_TRY IT_. In the entries below, repeat only the lines between those holding "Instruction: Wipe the" and "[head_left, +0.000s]", inclusive. Leave pictures out.

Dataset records
*** Block opens ***

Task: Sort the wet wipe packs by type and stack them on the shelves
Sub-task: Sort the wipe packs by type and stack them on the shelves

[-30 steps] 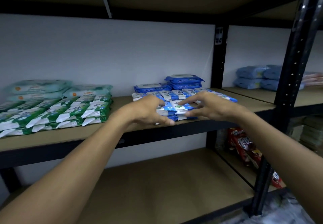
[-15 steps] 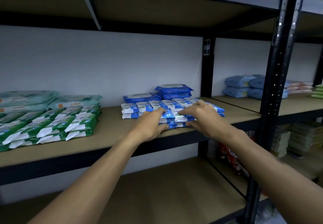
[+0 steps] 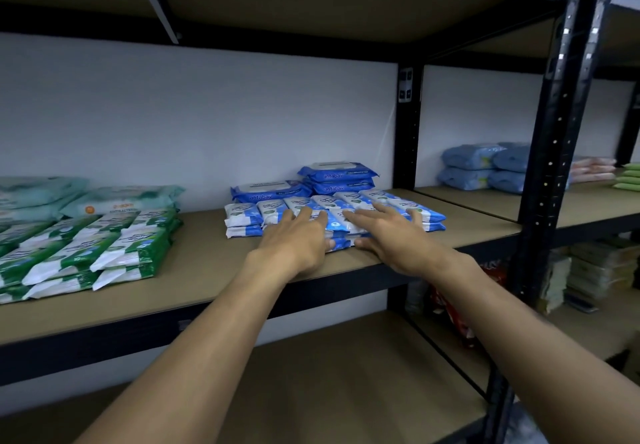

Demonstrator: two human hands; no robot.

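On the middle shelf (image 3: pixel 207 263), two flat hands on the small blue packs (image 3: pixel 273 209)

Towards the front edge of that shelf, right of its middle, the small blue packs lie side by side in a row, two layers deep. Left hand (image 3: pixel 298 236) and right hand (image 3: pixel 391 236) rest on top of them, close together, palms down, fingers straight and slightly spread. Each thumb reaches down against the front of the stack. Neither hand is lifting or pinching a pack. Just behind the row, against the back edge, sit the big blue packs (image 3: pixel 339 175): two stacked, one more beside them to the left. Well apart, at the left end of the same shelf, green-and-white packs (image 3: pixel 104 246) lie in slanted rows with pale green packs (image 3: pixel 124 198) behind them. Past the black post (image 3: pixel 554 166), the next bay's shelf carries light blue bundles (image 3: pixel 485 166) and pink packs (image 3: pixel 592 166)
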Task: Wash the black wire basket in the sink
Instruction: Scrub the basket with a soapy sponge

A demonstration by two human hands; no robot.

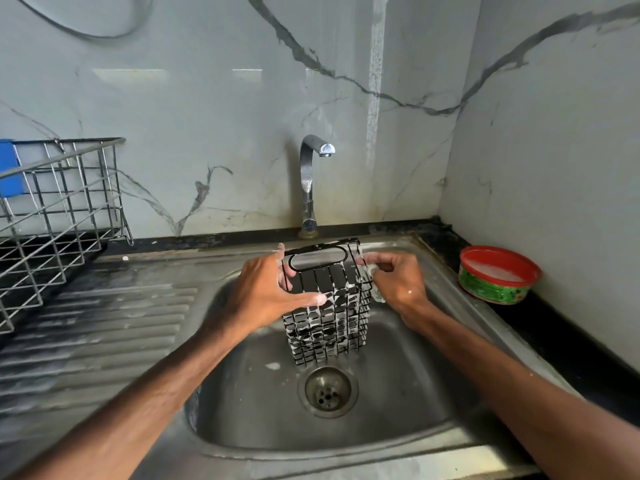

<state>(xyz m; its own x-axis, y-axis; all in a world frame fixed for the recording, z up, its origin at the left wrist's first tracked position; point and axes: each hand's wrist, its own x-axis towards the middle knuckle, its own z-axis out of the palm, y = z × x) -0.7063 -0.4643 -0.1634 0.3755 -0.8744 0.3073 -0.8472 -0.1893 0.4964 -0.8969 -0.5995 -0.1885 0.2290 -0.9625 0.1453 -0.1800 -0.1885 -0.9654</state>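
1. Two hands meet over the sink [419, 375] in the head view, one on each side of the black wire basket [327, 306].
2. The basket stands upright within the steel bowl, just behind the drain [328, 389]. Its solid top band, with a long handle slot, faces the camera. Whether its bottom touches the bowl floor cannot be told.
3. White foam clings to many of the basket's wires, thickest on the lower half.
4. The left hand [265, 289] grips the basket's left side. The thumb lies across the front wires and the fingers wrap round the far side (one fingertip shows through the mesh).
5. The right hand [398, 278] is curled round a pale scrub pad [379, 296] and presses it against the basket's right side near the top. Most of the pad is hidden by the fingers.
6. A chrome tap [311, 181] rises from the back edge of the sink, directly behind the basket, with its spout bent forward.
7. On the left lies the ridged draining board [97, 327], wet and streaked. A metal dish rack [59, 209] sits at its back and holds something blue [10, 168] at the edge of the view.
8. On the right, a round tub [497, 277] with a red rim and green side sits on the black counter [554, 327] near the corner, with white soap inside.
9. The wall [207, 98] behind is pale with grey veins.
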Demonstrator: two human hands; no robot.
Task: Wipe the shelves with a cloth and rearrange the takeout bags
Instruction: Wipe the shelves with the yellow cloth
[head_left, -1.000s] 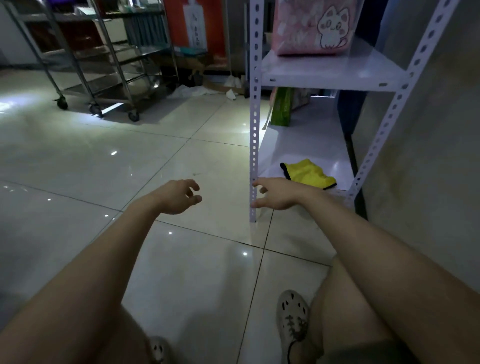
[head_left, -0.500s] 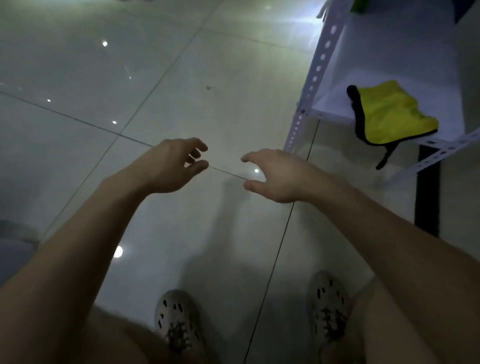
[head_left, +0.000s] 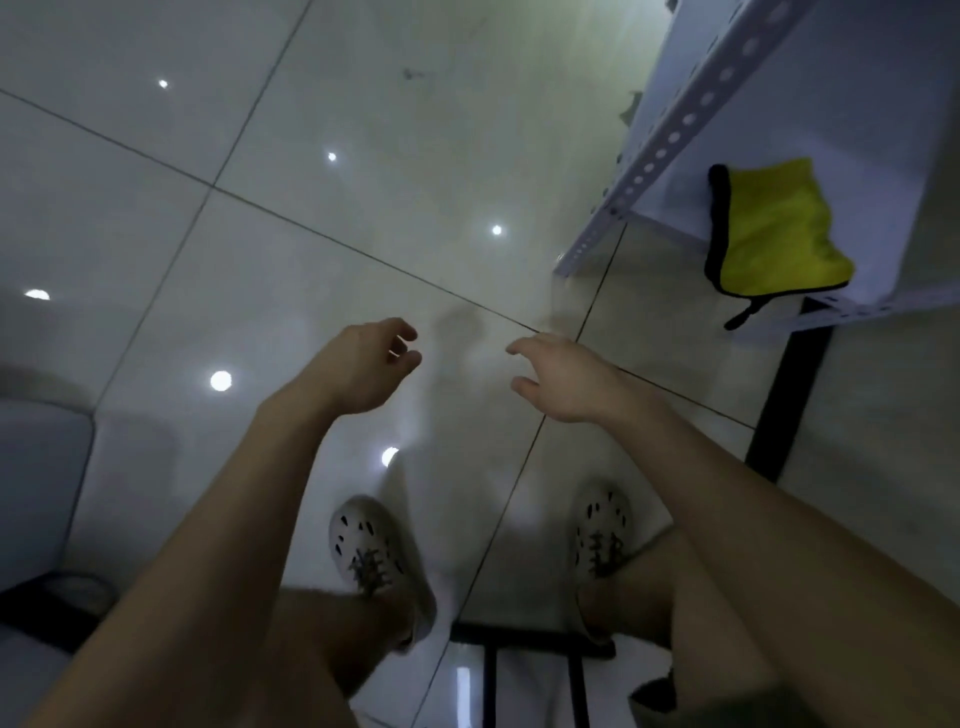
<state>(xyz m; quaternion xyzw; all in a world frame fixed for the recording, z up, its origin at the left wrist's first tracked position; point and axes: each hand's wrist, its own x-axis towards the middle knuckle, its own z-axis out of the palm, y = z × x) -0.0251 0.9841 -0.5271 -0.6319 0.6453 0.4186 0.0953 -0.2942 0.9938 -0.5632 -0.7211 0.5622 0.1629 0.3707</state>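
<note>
A yellow cloth (head_left: 774, 234) with a black edge lies on the bottom shelf (head_left: 883, 171) of a white metal rack at the upper right. My left hand (head_left: 363, 369) hovers over the tiled floor, fingers loosely curled, holding nothing. My right hand (head_left: 561, 379) is beside it, fingers spread and empty, well below and left of the cloth. No takeout bags are in view.
The rack's perforated front post (head_left: 670, 135) slants down to the floor. A dark vertical strip (head_left: 784, 395) runs below the shelf at right. A pale rounded object (head_left: 36, 483) sits at the left edge. My two shoes (head_left: 369, 551) stand on the glossy tiles, with a black frame (head_left: 530, 649) between them.
The view has tilted from the rack down to the floor and my feet. Both hands have drawn back from the rack post and stay empty. The pink bag is out of view.
</note>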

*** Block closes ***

_RESULT OF THE TASK_.
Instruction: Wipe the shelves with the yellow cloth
[head_left, -1.000s] 
[head_left, -0.500s] 
[head_left, +0.000s] 

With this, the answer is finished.